Charity: this is a large market that is underdeveloped in terms of Carrier Billing. In the UK alone £10bn  was donated in 2019 of which only £40m was through Carrier Billing. The focus will be to continue to drive Fonix's market leading 'text to donate' and 'click to donate' products in the UK.

Gaming: a large market which is underserved by Carrier Billing. The UK online gaming industry is estimated to be worth £5.5bn of which only £43m uses Carrier Billing, with additional opportunities for international roll out of existing Clients.

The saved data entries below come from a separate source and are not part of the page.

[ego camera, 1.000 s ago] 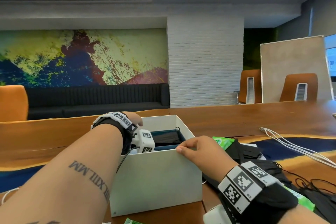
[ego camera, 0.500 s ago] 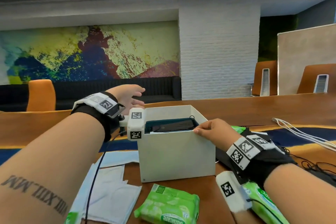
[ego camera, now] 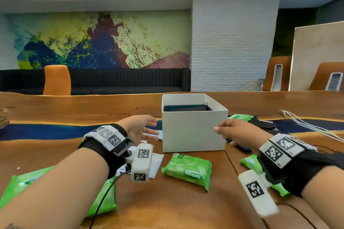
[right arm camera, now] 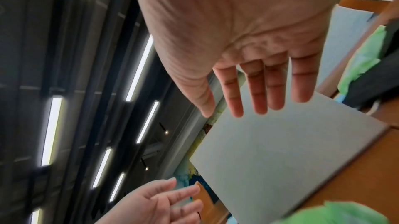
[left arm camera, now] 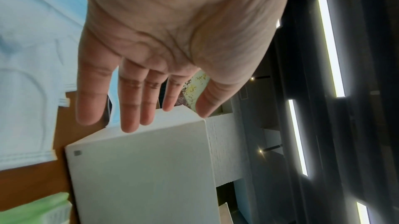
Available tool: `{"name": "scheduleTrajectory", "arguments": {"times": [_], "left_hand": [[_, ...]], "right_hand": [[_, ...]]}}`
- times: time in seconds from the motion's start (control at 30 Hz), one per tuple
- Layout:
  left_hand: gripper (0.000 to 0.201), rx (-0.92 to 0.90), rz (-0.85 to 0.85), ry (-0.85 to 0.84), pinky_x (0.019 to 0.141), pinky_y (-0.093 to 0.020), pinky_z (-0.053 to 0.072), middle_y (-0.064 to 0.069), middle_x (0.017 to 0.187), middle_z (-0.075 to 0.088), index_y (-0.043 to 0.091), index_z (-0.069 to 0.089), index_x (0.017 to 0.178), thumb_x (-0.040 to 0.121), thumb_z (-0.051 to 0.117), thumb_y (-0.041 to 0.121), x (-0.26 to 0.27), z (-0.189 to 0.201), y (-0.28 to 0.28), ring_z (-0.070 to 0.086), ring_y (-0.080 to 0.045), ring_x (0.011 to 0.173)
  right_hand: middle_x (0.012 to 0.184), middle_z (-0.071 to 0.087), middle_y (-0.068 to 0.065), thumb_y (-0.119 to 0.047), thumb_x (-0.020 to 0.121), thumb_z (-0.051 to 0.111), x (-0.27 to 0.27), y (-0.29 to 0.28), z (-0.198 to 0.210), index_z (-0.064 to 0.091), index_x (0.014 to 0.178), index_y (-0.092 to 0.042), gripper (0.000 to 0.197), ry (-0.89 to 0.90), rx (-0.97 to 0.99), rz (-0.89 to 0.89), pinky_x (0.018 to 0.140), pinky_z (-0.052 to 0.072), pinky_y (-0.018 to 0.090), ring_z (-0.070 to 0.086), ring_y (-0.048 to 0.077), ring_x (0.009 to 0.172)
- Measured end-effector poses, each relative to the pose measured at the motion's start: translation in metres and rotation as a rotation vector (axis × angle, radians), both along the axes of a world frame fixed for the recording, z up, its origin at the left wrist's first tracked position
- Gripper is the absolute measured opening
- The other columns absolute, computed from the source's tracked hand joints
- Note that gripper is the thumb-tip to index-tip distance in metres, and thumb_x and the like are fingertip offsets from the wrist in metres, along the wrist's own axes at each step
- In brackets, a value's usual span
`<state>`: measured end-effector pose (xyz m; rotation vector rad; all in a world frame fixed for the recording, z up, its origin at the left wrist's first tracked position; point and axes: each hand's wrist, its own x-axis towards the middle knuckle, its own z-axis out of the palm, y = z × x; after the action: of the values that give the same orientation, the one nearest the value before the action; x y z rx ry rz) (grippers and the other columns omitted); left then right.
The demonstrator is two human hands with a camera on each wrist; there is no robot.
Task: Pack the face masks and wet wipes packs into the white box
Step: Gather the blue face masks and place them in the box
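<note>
one white box [ego camera: 193, 132], four wipes packs [ego camera: 187, 170]

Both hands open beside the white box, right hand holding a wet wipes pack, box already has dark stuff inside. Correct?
Not quite. The right hand holds nothing: the right wrist view shows its fingers straight and bare by the white box. The left hand is open too, and dark items lie in the box, per the head view.

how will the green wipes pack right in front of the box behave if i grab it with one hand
The wipes pack will probably give under the fingers: its wrapper looks soft and puffy, with crimped ends. The glossy film may be a little slippery, so a grip across its width seems safer than a pinch at an end. It lies flat on the table, so it should slide, not roll.
</note>
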<state>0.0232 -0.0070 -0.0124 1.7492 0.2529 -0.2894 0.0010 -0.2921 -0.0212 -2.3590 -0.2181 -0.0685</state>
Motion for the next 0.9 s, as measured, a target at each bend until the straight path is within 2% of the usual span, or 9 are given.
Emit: {"name": "scheduleTrajectory", "arguments": {"times": [0.07, 0.13, 0.2, 0.27, 0.37, 0.47, 0.57, 0.8, 0.9], "left_hand": [[0.03, 0.028, -0.007, 0.002, 0.104, -0.049, 0.041, -0.011, 0.115, 0.059, 0.015, 0.053, 0.121, 0.098, 0.046, 0.034, -0.004, -0.005, 0.004, 0.06, -0.024, 0.099], [0.032, 0.097, 0.002, -0.005, 0.1, -0.046, 0.042, -0.01, 0.114, 0.059, 0.016, 0.053, 0.123, 0.098, 0.046, 0.036, -0.008, -0.007, 0.01, 0.059, -0.023, 0.097], [0.036, 0.19, 0.028, -0.012, 0.098, -0.046, 0.044, -0.01, 0.115, 0.057, 0.015, 0.051, 0.126, 0.097, 0.049, 0.035, -0.011, -0.009, 0.017, 0.057, -0.024, 0.101], [0.041, 0.326, 0.042, -0.015, 0.098, -0.045, 0.044, -0.011, 0.126, 0.054, 0.014, 0.045, 0.131, 0.096, 0.052, 0.034, -0.015, -0.011, 0.023, 0.052, -0.025, 0.111], [0.055, 0.534, 0.018, 0.008, 0.1, -0.043, 0.043, -0.014, 0.141, 0.046, 0.013, 0.035, 0.144, 0.096, 0.052, 0.035, -0.019, -0.009, 0.029, 0.046, -0.027, 0.123], [0.059, 0.74, -0.03, 0.036, 0.091, -0.037, 0.044, -0.012, 0.14, 0.048, 0.012, 0.037, 0.144, 0.095, 0.053, 0.041, -0.02, -0.003, 0.034, 0.049, -0.026, 0.125], [0.056, 0.985, -0.068, 0.038, 0.1, -0.032, 0.041, -0.011, 0.141, 0.049, 0.01, 0.042, 0.141, 0.096, 0.049, 0.043, -0.021, 0.002, 0.04, 0.05, -0.024, 0.127], [0.064, 1.145, -0.087, 0.25, 0.109, -0.031, 0.033, -0.008, 0.152, 0.034, 0.006, 0.03, 0.147, 0.097, 0.047, 0.044, -0.009, -0.015, 0.085, 0.037, -0.023, 0.137], [0.065, 1.19, -0.109, 0.264, 0.105, -0.03, 0.037, -0.007, 0.146, 0.042, 0.007, 0.036, 0.143, 0.094, 0.053, 0.045, -0.009, -0.02, 0.097, 0.043, -0.021, 0.132]], "right_hand": [[0.1, 0.064, 0.003, -0.041, 0.09, 0.057, -0.007, 0.002, -0.012, 0.061, 0.101, -0.022, 0.022, 0.07, -0.119, 0.034, 0.062, 0.045, 0.019, 0.058, 0.01, 0.079], [0.109, 0.064, 0.0, -0.039, 0.089, 0.06, -0.01, 0.008, -0.023, 0.06, 0.107, -0.024, 0.024, 0.099, -0.206, 0.079, 0.064, 0.043, 0.016, 0.056, 0.006, 0.079], [0.123, 0.059, 0.0, -0.04, 0.088, 0.062, -0.01, 0.02, -0.032, 0.056, 0.121, -0.024, 0.037, 0.139, -0.278, 0.134, 0.083, 0.044, 0.019, 0.057, 0.009, 0.1], [0.136, 0.05, 0.0, -0.046, 0.086, 0.062, -0.007, 0.035, -0.037, 0.047, 0.131, -0.029, 0.051, 0.185, -0.36, 0.177, 0.103, 0.039, 0.027, 0.05, 0.015, 0.121], [0.147, 0.038, -0.002, -0.053, 0.082, 0.063, -0.002, 0.061, -0.038, 0.037, 0.14, -0.035, 0.066, 0.24, -0.464, 0.22, 0.112, 0.03, 0.034, 0.038, 0.019, 0.133], [0.149, 0.035, -0.002, -0.057, 0.078, 0.065, 0.005, 0.081, -0.041, 0.031, 0.143, -0.038, 0.075, 0.276, -0.6, 0.232, 0.11, 0.03, 0.036, 0.035, 0.023, 0.135], [0.147, 0.038, 0.001, -0.055, 0.075, 0.069, 0.009, 0.091, -0.041, 0.027, 0.142, -0.041, 0.08, 0.289, -0.707, 0.22, 0.101, 0.036, 0.035, 0.04, 0.025, 0.131], [0.146, 0.038, 0.0, -0.052, 0.073, 0.072, 0.012, 0.079, -0.037, 0.025, 0.144, -0.037, 0.086, 0.274, -0.779, 0.191, 0.1, 0.034, 0.031, 0.04, 0.023, 0.13], [0.143, 0.042, -0.001, -0.054, 0.073, 0.071, 0.011, 0.077, -0.033, 0.026, 0.142, -0.037, 0.085, 0.281, -0.834, 0.175, 0.098, 0.037, 0.03, 0.044, 0.022, 0.127]]}}
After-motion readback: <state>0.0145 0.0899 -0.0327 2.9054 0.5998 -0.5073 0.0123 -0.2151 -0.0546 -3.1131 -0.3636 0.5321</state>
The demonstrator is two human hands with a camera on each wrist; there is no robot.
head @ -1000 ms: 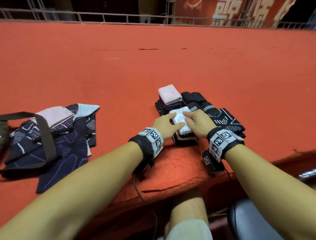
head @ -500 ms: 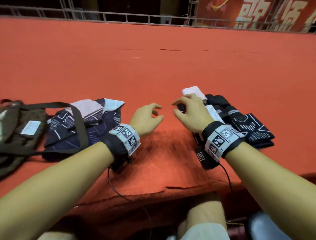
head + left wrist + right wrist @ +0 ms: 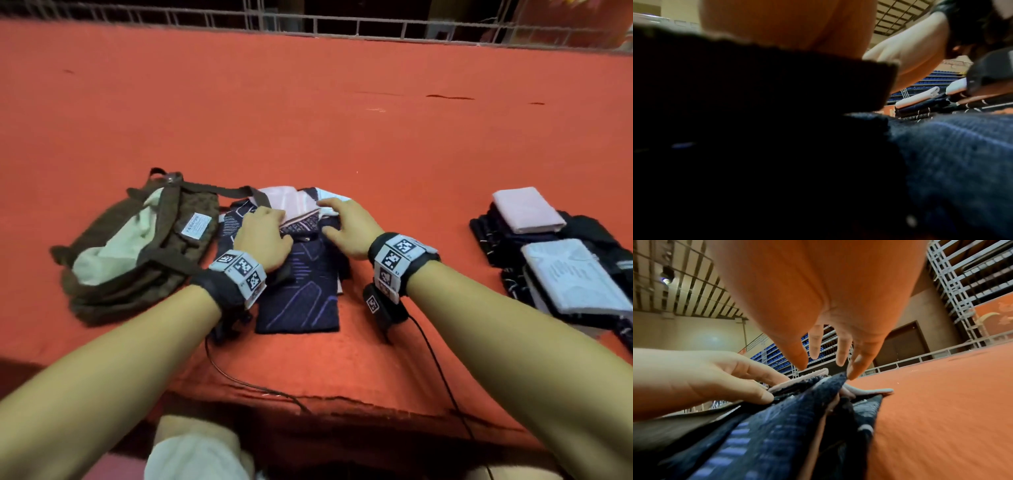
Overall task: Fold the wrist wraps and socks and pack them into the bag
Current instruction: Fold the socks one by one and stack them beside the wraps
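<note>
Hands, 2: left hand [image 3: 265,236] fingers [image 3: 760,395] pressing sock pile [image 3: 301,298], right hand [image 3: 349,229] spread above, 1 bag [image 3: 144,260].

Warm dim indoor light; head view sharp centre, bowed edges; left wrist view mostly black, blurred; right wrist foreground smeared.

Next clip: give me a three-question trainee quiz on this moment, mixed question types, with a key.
1. True or false: the brown bag lies to the person's left of the unfolded pile.
2. Multiple choice: what tops the far end of the folded stack on the right? A) a pink folded piece B) a shoe C) a bottle
3. Fill in: both hands, left and right, are over the ____ pile.

Key: 1 true; 2 A, the pink folded piece; 3 unfolded.
</note>
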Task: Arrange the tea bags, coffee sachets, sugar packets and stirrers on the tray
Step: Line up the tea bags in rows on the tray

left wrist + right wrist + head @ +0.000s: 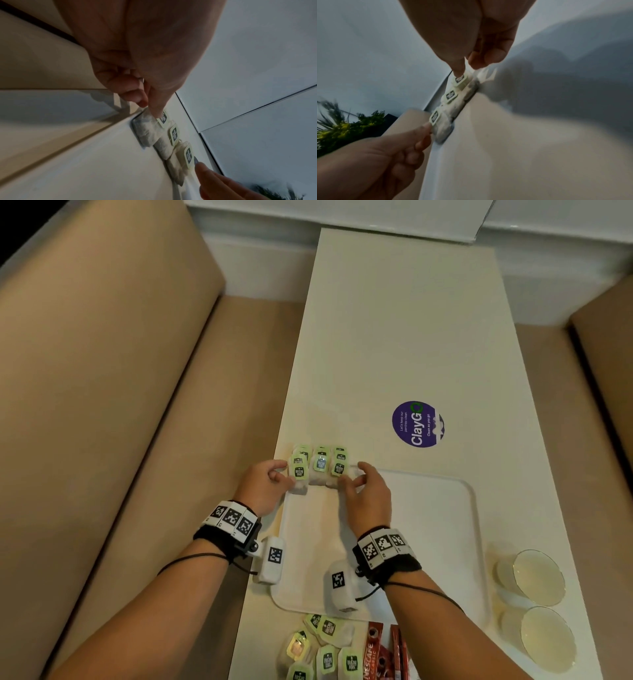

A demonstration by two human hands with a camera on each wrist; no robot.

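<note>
Loose green-tagged tea bags (pixel 323 648) and red Nescafé coffee sachets (pixel 385 652) wait at the near edge of the long white counter (pixel 404 337), just short of the white rounded plastic tray (pixel 428 542), as a person lines up a row of three green-tagged tea bags (pixel 320 470) along the tray's far-left rim; the left hand (pixel 262 486) pinches the end bag's tag between curled fingers (pixel 155 108), while the right hand (pixel 368 494) pinches the bag at the opposite end, thumb against fingertip (pixel 458 67)

The row appears to straddle the rim close to the counter's left edge, so a firm nudge could tip a bag off the tray or onto the tan upholstered bench (pixel 102 405) below; tugging a paper tag could likely also pull its string and skew the neighbouring bags

Two clear glass tumblers (pixel 534 601) stand right of the tray, a round purple ClayGo sticker (pixel 418 424) lies beyond it, and white wall panels close the booth; no sugar packets or stirrers can be made out
</note>
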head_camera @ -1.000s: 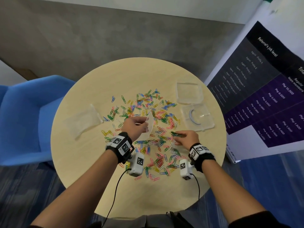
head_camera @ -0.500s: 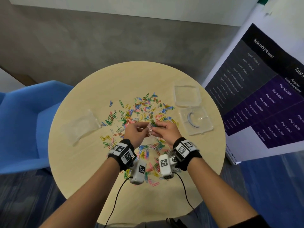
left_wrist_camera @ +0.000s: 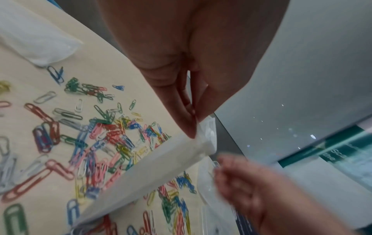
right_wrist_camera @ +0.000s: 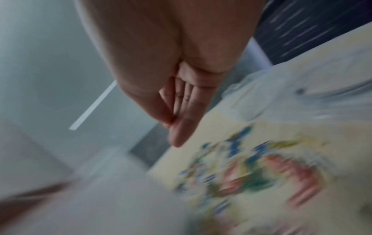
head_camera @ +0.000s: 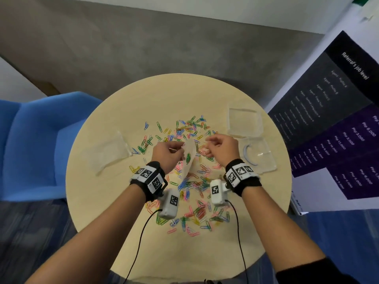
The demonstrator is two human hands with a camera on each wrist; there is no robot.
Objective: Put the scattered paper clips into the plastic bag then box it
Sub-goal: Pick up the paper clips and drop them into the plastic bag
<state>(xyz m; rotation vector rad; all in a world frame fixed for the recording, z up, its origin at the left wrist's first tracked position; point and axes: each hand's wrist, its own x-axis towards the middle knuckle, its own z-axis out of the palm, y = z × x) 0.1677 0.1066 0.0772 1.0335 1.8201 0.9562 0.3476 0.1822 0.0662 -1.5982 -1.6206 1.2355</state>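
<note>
Your right hand [head_camera: 222,145] has pulled away from the plastic bag [head_camera: 189,158] toward the table's [head_camera: 205,93] right edge, fingers loosely curled, holding nothing I can make out. Your left hand [head_camera: 167,153] pinches the bag's top edge above the table's middle, green clips inside; paper clips [head_camera: 192,193] lie scattered beneath.

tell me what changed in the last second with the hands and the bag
The right hand carried green clips from the table to the bag, met the left hand at its mouth, then drew back to the right, its grip empty as far as shows. Green clips now sit inside the bag. The left hand kept pinching the bag's top; the box and spare bag stayed put.
</note>
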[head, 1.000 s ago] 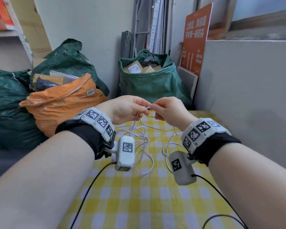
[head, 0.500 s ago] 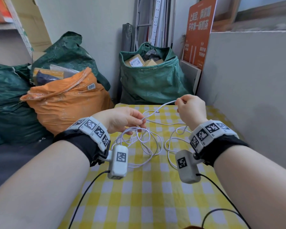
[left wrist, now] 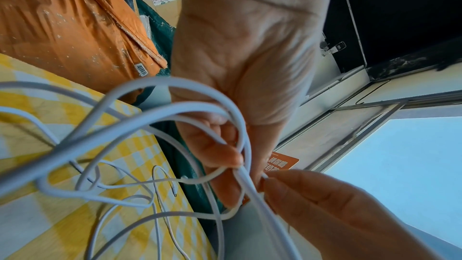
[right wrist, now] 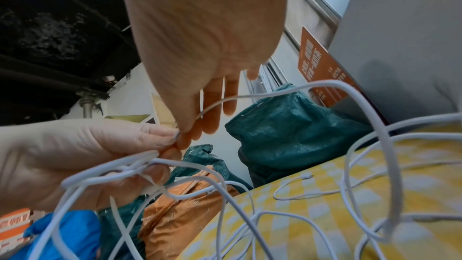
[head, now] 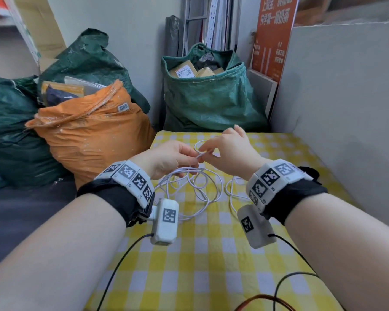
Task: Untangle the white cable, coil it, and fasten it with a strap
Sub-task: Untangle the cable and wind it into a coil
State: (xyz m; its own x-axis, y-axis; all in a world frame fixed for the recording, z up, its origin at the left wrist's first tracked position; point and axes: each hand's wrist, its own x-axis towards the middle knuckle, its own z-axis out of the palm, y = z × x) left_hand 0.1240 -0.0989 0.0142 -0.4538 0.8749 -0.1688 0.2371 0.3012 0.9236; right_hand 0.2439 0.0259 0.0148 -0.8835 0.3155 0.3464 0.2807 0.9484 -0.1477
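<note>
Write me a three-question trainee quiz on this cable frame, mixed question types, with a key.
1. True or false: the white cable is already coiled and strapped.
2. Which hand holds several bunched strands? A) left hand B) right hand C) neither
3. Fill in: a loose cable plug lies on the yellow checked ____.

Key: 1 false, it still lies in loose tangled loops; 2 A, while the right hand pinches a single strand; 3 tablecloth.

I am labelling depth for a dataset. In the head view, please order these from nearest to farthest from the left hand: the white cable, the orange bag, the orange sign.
1. white cable: pinched by the left hand.
2. orange bag: left, beside the table.
3. orange sign: far right, by the wall.
</note>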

Digital services: this covers growing markets including dating ($1.75bn), fitness/diets ($192bn) and car parking (£1.75bn).

Current trading and prospects

The Company continues to trade in line with management's expectations. Trading in the first two months of the year has been strong and the business remains resilient to the economic impact of the coronavirus pandemic.

The Company continues to deliver on the technical roadmap to support both its existing client needs as well as to attract new business opportunities.

Management team

Edward Spurrier - Non-executive Chairman

Edward currently holds a number of chairmanships in entrepreneurial technology companies. Edward joined Alternative Networks Limited as Finance Director, progressing to CFO, during which time he assisted in its successful AIM IPO. Subsequently he became CEO, prior to Alternative Networks plc's sale to Daisy Group in 2016. Edward has extensive experience in both the AIM market and technology sector. Edward successfully ran his own chartered accountancy firm, Spurrier & Co, where he had over 80 clients, some of which he acted for as quasi Financial Director. Edward qualified as a Chartered Accountant at Coopers Lybrand (now PWC).

Robert Weisz - Chief Executive Officer

Rob has held several senior positions in technology companies including Commercial Director at Mobile Interactive Group Ltd and most recently, Chief Executive Officer at Fonix. Prior to this, Rob was a Commercial Partnership Manager at O2 (UK) where he worked within Interactive Services, holding responsibility for new business and account management. Rob has had extensive experience working in both public and private companies within the telecoms and technology sectors. Rob began his career at Thus Plc, working in business development and account management where he was responsible for a number of key clients including the US Embassy and The Telegraph Group.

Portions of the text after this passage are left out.